» **Goal of the exercise**
Search for the word "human" in the entries. Each line that holds it should be copied.

» **Given records**
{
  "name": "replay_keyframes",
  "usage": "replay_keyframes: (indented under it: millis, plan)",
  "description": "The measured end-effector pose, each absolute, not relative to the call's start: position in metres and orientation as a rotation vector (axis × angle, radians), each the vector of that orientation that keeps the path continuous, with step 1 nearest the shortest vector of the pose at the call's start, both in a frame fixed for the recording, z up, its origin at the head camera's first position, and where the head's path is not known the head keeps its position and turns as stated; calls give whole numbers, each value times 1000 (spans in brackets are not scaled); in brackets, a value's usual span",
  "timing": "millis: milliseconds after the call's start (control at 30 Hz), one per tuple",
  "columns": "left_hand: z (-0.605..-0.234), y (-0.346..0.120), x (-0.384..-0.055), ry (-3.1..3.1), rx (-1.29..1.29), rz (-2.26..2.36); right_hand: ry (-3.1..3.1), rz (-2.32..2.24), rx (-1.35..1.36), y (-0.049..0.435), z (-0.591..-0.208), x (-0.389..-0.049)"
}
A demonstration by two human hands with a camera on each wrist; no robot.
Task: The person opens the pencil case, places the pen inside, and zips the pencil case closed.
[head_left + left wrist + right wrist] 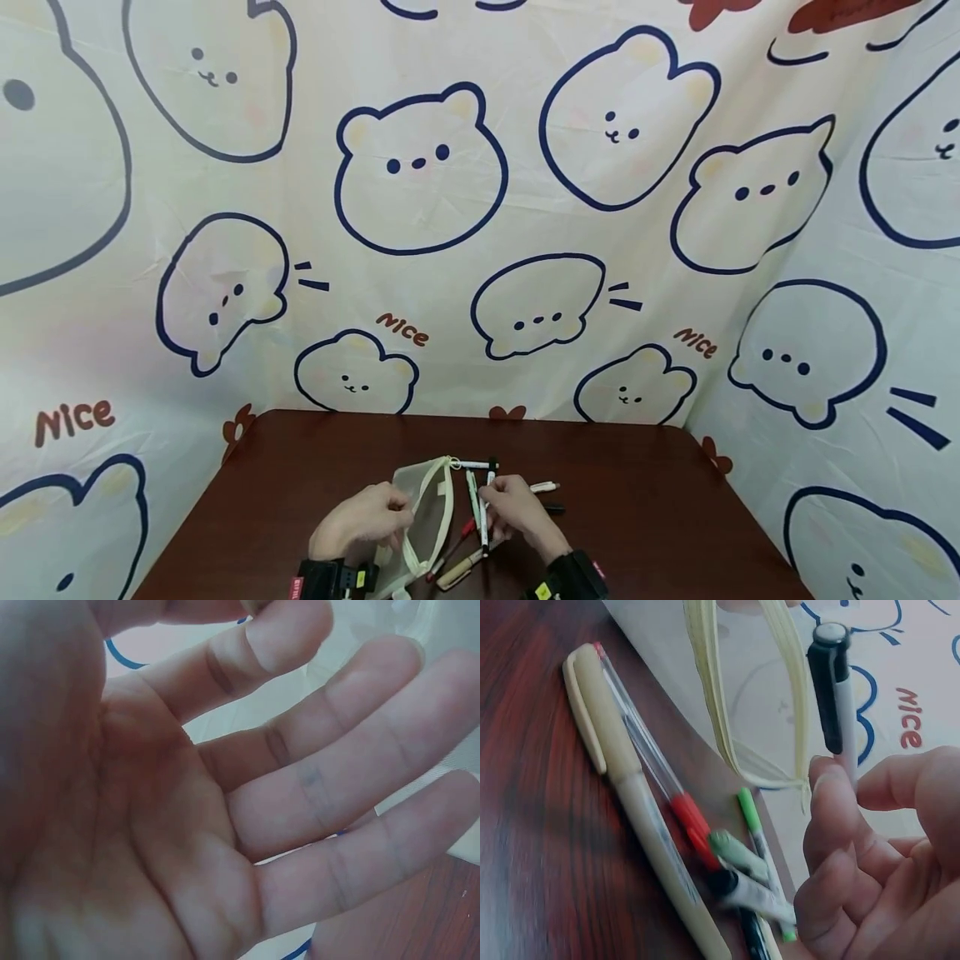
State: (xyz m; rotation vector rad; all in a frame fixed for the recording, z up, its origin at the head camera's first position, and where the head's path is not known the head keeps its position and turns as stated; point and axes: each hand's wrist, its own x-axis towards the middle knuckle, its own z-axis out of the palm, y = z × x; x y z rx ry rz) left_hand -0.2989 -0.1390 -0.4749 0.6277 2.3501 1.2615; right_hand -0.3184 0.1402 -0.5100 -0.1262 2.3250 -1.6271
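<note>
Widely gaping pouch (433,523) at left hand (365,518), grip unclear, right hand (517,505) pinching white pen (832,694)

The cream backdrop (450,287) at the table's (645,517) twelve o'clock carries navy animal outlines and rust-red lettering; the table is dark red-brown wood-grain. The pouch (433,525) is off-white with a pale yellow zip (712,690). In the right wrist view, a tan pen (636,795) lies at nine o'clock, a black-and-white pen (826,697) at two.
</note>
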Motion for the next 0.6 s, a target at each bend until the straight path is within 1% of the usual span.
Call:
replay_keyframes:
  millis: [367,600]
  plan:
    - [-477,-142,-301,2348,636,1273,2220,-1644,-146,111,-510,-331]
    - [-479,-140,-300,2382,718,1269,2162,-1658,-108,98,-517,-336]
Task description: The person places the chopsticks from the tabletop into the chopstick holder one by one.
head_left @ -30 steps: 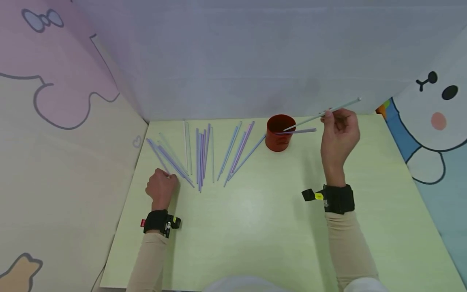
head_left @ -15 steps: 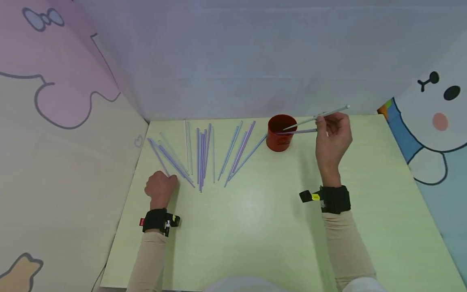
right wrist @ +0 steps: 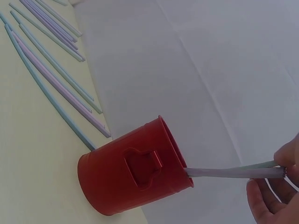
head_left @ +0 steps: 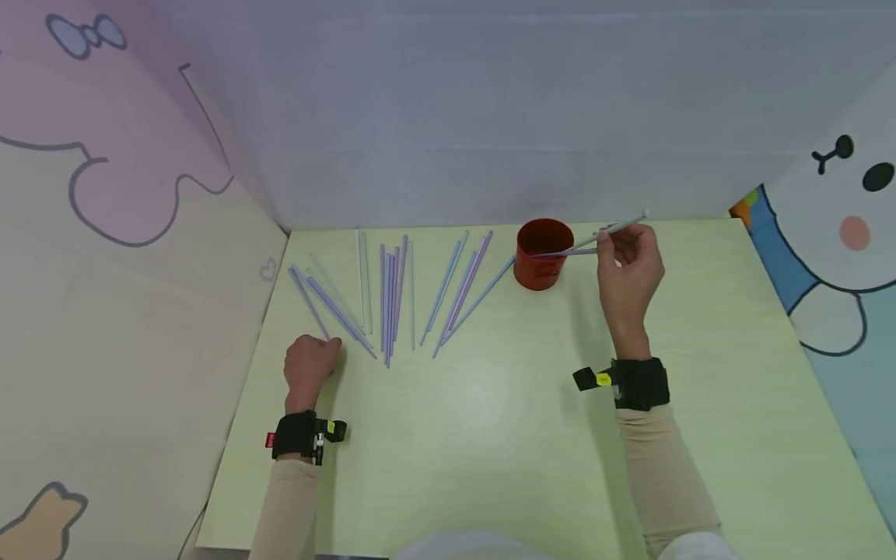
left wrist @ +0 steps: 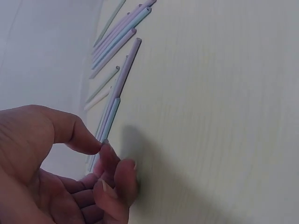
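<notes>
A red metal cup (head_left: pixel 537 272) stands near the table's back edge. My right hand (head_left: pixel 630 264), right of it, pinches a pale green straw (head_left: pixel 623 224) between thumb and fingers. That straw slants down to the cup's mouth. A purple straw (right wrist: pixel 224 173) leans out over the cup's rim, its outer end overlapping my right fingers. At the left, my left hand (head_left: pixel 310 364) has thumb and index tip together on the near end of a purple straw (head_left: pixel 308 302). In the left wrist view, my left fingers (left wrist: pixel 119 179) hide most of that straw.
Several purple and blue straws (head_left: pixel 389 303) lie spread in the table's middle. More straws (head_left: pixel 462 292) reach toward the cup's left side. Behind the pale table (head_left: pixel 490 451) hangs a white cloth (head_left: pixel 448 117).
My right hand has moved left and slightly down, sliding the pale green straw toward the cup. My left hand has drawn slightly back, and the purple straw at its fingers has shifted a little.
</notes>
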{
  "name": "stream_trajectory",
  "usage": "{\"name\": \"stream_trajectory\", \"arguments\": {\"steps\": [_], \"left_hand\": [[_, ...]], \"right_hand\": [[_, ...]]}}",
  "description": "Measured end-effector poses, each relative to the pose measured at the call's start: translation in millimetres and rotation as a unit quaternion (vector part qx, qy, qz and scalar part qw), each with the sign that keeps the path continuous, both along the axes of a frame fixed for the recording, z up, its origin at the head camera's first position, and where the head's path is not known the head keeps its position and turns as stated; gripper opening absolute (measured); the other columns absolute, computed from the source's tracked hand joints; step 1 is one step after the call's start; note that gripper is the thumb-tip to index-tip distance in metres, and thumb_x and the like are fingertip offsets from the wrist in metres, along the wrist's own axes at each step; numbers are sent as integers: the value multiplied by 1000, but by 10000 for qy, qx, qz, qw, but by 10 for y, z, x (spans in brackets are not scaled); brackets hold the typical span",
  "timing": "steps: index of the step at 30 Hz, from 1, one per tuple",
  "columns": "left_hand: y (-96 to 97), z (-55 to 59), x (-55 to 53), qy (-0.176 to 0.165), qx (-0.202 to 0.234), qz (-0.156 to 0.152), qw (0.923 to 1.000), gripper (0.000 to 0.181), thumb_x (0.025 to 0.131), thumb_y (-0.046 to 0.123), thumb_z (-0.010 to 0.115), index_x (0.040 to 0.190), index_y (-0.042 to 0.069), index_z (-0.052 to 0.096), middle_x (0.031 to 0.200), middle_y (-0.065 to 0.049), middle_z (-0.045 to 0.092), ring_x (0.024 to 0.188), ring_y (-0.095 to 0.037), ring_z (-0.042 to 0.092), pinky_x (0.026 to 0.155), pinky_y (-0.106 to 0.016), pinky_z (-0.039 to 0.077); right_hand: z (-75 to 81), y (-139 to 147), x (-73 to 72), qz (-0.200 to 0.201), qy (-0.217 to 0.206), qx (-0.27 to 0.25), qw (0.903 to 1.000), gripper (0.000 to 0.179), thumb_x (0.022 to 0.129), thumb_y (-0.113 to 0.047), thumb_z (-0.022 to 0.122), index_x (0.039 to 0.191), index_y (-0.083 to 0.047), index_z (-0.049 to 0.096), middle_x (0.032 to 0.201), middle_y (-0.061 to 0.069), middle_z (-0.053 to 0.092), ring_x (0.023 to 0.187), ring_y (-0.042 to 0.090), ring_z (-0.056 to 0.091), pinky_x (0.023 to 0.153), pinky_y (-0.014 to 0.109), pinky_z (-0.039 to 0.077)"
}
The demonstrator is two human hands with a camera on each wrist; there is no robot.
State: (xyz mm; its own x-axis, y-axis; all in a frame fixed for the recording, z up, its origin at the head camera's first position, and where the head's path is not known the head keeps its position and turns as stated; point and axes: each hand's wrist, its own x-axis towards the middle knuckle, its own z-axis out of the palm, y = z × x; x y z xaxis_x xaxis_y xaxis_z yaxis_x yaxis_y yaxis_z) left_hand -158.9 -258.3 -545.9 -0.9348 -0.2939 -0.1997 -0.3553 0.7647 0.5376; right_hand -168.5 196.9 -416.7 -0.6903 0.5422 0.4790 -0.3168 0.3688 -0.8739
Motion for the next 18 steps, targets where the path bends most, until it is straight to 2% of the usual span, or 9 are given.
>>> {"name": "stream_trajectory", "arguments": {"steps": [3,7,13,18], "left_hand": [[-22,-13,49,110,355,-62,9993,42,86,30,57,54,3,63,48,-9,62,44,-25,58,37,-29,34],[-47,-29,97,128,808,19,9966,38,89,31,58,76,-1,73,58,-11,67,51,-27,63,44,-29,44],[-36,-60,171,202,1411,222,9895,34,92,29,58,89,-2,71,63,-9,67,54,-24,65,46,-29,51],[22,-102,246,186,1521,168,9881,30,92,28,57,91,0,69,57,-5,65,48,-22,62,44,-29,49]], "right_hand": [[-40,10,-11,14,-61,3,10000,23,89,3,65,105,18,57,102,28,66,90,28,66,76,15,52],[-55,16,-18,42,-118,46,9999,22,89,1,66,103,17,60,101,27,67,90,29,67,75,15,51],[-44,17,-27,128,-260,77,9996,19,91,0,63,103,15,63,100,26,69,89,34,67,78,16,53],[-36,15,-18,106,-409,36,9991,19,93,-1,62,105,13,64,101,26,69,88,32,68,79,16,54]]}}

» **Output of the exercise**
A demonstration by two human hands with a camera on each wrist; no robot.
The demonstrator is two human hands with a camera on each wrist; there is no robot.

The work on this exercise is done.